## What is being asked
Look through the lines below and copy each one that includes "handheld".

## Dataset excerpts

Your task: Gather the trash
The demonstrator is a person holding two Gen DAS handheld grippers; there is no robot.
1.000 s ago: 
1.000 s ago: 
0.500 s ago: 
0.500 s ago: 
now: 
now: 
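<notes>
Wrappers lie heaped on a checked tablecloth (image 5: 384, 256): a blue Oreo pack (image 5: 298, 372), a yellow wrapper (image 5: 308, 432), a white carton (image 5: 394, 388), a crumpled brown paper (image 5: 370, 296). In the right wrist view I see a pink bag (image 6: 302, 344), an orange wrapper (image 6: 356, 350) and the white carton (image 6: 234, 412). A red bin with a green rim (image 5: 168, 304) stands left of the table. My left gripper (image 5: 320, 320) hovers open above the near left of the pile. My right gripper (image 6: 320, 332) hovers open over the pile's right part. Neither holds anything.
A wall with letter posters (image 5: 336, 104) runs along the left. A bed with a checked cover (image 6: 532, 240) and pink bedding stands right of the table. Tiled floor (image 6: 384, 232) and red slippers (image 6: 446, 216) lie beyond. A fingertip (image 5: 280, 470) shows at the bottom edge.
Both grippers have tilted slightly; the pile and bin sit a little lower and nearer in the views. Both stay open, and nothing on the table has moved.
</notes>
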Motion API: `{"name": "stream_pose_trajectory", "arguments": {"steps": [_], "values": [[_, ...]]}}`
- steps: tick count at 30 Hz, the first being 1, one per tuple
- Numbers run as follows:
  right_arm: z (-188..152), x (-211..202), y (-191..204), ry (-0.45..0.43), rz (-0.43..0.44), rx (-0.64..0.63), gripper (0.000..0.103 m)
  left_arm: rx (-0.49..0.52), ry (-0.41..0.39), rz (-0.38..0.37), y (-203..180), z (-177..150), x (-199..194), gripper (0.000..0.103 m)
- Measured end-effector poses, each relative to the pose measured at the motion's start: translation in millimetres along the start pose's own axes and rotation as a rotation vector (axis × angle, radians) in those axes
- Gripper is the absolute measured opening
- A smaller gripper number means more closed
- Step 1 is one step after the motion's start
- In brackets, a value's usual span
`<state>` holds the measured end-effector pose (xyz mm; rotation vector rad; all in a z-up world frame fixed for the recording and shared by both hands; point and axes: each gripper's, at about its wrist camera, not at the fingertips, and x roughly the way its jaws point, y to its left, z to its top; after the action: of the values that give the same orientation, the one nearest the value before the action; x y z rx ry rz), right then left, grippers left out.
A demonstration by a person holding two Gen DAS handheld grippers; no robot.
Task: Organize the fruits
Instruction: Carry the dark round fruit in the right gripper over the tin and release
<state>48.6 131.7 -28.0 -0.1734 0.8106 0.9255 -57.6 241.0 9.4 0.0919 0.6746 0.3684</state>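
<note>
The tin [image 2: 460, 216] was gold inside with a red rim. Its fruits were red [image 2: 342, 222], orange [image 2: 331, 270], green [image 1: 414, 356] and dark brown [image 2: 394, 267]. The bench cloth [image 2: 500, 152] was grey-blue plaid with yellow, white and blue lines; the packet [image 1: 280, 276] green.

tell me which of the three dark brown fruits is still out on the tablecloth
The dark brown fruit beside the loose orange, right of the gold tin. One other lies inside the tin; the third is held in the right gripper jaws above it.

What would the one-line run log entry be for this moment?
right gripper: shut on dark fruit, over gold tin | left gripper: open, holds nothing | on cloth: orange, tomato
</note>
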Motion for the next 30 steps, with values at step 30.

## Response
The demonstrator is a person holding two Gen DAS handheld grippers; there is no robot.
A demonstration by a person holding two Gen DAS handheld grippers; no robot.

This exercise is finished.